Exercise:
The data below holds the lines to copy: everything from the line containing "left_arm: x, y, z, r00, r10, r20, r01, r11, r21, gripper" to the line containing "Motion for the", both ends included, set down exactly.

Task data:

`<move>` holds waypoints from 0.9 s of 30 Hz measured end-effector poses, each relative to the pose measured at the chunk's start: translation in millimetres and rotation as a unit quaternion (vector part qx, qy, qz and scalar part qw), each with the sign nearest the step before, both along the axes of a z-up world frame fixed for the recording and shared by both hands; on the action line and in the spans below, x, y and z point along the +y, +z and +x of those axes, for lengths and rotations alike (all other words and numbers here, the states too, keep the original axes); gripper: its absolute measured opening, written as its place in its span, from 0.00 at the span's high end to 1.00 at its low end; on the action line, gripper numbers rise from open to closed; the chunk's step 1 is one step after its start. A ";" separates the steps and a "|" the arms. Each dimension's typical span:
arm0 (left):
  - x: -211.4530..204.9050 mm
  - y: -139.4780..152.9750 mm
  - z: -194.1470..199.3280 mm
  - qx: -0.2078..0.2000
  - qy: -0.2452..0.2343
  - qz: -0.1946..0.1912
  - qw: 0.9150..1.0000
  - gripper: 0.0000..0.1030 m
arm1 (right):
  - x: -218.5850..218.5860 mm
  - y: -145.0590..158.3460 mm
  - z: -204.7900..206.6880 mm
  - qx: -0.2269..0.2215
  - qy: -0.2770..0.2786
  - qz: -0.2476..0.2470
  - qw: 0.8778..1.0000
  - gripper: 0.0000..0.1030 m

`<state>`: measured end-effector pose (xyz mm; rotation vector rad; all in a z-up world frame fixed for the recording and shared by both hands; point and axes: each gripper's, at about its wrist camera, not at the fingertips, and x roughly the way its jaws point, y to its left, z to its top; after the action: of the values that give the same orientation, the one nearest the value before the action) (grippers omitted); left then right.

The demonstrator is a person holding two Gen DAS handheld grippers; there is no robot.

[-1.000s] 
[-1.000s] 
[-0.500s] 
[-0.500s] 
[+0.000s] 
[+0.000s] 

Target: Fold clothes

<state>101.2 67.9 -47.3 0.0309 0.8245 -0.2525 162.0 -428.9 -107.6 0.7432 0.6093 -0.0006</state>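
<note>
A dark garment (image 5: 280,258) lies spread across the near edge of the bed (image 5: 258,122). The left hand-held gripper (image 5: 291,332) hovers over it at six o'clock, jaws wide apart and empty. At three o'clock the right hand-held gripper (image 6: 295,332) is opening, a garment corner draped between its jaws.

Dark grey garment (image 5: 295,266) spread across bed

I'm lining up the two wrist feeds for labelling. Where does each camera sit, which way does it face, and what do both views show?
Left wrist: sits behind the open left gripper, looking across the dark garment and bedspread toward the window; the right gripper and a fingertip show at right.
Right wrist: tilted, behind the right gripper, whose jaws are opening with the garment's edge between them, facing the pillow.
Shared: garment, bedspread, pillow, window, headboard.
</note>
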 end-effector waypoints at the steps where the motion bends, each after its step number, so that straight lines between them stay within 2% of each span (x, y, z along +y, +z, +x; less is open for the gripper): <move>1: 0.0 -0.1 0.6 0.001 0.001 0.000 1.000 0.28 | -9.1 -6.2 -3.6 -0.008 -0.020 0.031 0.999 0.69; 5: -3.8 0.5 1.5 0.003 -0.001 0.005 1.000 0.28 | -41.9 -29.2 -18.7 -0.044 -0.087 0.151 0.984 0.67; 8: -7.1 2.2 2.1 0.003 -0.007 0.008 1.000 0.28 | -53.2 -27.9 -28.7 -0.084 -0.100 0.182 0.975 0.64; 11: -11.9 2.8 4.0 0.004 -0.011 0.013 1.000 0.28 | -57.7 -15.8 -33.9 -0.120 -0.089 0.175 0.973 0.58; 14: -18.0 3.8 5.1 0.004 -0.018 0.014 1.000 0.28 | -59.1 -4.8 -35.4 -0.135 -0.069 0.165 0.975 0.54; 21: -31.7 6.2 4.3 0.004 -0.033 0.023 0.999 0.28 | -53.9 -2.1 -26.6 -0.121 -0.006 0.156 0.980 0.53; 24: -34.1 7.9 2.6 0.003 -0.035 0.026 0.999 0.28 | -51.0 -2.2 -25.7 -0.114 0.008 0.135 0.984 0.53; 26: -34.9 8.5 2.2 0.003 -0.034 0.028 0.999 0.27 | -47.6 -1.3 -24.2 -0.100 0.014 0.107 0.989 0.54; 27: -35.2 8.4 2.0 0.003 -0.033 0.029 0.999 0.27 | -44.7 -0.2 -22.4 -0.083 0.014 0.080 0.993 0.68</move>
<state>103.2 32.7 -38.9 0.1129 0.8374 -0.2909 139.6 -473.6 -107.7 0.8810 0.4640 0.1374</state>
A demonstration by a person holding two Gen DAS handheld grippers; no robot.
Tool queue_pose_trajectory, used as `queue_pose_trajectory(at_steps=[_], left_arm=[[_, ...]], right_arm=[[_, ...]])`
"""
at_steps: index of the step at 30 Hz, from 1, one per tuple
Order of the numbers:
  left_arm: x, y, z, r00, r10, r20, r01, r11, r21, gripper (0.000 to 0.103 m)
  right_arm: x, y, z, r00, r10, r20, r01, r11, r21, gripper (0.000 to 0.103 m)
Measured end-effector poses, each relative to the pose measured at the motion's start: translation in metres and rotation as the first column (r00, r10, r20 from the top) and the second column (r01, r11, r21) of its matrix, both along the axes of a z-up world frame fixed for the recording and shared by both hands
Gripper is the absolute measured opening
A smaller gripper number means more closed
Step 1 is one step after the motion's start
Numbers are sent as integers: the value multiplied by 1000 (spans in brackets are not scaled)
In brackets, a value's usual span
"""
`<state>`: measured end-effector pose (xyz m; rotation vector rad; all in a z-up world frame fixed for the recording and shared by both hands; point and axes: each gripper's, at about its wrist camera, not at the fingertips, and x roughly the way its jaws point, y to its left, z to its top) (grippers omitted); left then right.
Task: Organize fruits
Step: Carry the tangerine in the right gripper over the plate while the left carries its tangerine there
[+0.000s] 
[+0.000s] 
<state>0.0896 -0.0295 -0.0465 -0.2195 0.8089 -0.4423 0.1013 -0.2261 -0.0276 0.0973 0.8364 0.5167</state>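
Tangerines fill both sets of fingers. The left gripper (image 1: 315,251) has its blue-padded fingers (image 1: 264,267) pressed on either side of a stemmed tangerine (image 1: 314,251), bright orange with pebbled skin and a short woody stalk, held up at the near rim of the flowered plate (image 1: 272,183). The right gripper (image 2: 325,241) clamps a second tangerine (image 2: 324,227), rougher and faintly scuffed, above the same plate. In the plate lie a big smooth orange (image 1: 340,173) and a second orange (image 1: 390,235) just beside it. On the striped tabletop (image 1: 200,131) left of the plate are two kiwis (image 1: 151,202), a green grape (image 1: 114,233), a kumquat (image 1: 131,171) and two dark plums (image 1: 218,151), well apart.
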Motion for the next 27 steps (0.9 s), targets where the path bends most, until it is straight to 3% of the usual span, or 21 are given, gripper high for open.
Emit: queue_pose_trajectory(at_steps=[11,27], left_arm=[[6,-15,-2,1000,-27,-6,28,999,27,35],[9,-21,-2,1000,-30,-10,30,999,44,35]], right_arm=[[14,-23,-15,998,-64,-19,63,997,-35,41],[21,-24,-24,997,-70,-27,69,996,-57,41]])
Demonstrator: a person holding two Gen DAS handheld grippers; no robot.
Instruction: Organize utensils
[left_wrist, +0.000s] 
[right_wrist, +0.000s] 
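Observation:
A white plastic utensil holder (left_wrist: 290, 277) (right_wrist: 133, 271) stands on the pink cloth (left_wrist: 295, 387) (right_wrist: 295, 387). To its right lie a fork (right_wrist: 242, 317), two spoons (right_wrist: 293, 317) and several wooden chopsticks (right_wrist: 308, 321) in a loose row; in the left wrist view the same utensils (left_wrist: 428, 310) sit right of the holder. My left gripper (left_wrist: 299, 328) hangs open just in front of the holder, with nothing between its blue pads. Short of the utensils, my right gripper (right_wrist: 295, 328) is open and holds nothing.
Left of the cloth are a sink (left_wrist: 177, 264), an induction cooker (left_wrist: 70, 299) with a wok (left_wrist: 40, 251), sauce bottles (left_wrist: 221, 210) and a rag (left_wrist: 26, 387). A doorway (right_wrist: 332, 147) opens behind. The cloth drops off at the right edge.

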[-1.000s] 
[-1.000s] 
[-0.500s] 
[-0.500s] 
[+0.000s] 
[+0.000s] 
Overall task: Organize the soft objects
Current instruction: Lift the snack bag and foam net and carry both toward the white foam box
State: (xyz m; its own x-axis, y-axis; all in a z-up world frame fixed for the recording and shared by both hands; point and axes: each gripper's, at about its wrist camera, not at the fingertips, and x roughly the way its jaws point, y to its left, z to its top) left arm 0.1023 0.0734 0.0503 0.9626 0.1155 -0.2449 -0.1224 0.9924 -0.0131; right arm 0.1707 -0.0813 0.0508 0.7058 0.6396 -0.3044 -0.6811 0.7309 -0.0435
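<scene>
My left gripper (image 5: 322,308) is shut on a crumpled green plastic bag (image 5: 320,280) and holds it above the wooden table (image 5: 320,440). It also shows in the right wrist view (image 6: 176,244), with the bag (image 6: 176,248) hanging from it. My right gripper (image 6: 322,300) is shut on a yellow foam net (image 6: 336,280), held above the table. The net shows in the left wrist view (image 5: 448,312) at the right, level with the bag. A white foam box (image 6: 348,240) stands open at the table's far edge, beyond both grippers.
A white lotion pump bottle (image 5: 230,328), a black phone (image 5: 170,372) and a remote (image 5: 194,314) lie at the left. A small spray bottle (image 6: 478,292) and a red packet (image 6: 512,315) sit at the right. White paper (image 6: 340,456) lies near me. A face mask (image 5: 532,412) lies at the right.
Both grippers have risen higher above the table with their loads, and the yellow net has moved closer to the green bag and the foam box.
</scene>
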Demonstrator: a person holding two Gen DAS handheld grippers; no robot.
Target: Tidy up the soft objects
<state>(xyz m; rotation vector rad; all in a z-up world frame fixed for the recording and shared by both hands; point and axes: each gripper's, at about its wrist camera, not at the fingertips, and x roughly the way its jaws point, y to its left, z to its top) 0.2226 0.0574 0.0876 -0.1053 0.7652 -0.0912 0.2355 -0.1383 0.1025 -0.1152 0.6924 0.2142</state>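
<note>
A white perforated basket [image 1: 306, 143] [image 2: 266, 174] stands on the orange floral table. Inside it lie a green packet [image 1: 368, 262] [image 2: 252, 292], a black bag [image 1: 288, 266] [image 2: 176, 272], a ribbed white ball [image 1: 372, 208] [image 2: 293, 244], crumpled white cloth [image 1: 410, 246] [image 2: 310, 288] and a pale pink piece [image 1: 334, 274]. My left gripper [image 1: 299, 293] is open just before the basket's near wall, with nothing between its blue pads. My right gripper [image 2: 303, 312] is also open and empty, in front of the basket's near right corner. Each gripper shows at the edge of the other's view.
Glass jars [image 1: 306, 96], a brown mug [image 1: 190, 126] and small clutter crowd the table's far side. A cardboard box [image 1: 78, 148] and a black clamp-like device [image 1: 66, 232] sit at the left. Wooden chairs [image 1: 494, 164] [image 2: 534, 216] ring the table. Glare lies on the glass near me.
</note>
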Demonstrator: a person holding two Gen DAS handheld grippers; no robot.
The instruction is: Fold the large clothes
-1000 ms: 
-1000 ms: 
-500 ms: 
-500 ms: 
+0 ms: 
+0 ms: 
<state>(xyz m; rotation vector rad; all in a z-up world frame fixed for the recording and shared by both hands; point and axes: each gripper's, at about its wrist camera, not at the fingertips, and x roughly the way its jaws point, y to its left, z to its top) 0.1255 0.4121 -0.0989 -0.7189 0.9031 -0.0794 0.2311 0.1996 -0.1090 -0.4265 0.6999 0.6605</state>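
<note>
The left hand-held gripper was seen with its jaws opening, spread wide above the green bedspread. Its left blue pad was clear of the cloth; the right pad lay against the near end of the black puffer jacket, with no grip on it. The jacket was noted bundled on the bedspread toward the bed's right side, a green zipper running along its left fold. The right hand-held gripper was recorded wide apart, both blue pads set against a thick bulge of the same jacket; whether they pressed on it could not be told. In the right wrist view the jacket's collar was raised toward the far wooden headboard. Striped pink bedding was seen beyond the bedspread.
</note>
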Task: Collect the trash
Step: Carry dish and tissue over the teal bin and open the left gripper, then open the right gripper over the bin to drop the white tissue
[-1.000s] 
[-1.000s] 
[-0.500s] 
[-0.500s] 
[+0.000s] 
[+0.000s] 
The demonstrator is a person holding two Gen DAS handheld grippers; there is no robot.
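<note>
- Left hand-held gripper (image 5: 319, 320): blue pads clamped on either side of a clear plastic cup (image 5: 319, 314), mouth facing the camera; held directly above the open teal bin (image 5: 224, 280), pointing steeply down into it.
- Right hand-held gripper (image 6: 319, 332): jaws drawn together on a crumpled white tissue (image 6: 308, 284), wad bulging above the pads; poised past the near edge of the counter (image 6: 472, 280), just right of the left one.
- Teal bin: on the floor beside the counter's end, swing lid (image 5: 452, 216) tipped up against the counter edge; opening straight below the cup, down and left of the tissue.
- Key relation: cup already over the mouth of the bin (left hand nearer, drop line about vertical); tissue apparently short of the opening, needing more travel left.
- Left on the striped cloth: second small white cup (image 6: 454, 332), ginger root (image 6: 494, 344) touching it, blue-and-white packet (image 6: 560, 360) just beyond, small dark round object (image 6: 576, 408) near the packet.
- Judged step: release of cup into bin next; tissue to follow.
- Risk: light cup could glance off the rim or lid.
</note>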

Answer space:
  left_arm: x, y, z, r00, r10, r20, r01, r11, r21, gripper (0.000 to 0.103 m)
  right_arm: x, y, z, r00, r10, r20, r01, r11, r21, gripper (0.000 to 0.103 m)
Measured end-effector poses, each relative to the pose measured at the motion's start: translation in metres and rotation as the first column (r00, r10, r20 from the top) and the second column (r01, r11, r21) of its matrix, both along the axes of a z-up world frame fixed for the recording and shared by both hands
Gripper is the absolute measured opening
A smaller gripper number means more closed
Step 1 is one step after the motion's start
Numbers are sent as integers: the value multiplied by 1000 (spans in brackets are not scaled)
In brackets, a value's usual span
"""
`<state>`: measured end-effector pose (xyz m; rotation vector rad; all in a z-up world frame fixed for the recording and shared by both hands; point and axes: each gripper's, at about its wrist camera, not at the fingertips, and x roughly the way its jaws point, y to its left, z to its top) (grippers omitted); left then right.
Task: Organize fruits
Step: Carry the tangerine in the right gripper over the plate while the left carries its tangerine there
[+0.000s] 
[+0.000s] 
<state>0.0896 -0.0295 -0.0465 -0.2195 0.8089 -0.4423 0.1013 -0.2261 -0.0276 0.0973 0.8364 0.5167</state>
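Tangerines fill both sets of fingers. The left gripper (image 1: 315,251) has its blue-padded fingers (image 1: 264,267) pressed on either side of a stemmed tangerine (image 1: 314,251), bright orange with pebbled skin and a short woody stalk, held up at the near rim of the flowered plate (image 1: 272,183). The right gripper (image 2: 325,241) clamps a second tangerine (image 2: 324,227), rougher and faintly scuffed, above the same plate. In the plate lie a big smooth orange (image 1: 340,173) and a second orange (image 1: 390,235) just beside it. On the striped tabletop (image 1: 200,131) left of the plate are two kiwis (image 1: 151,202), a green grape (image 1: 114,233), a kumquat (image 1: 131,171) and two dark plums (image 1: 218,151), well apart.
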Motion for the next 27 steps (0.9 s), targets where the path bends most, until it is straight to 3% of the usual span, or 21 are given, gripper high for open.

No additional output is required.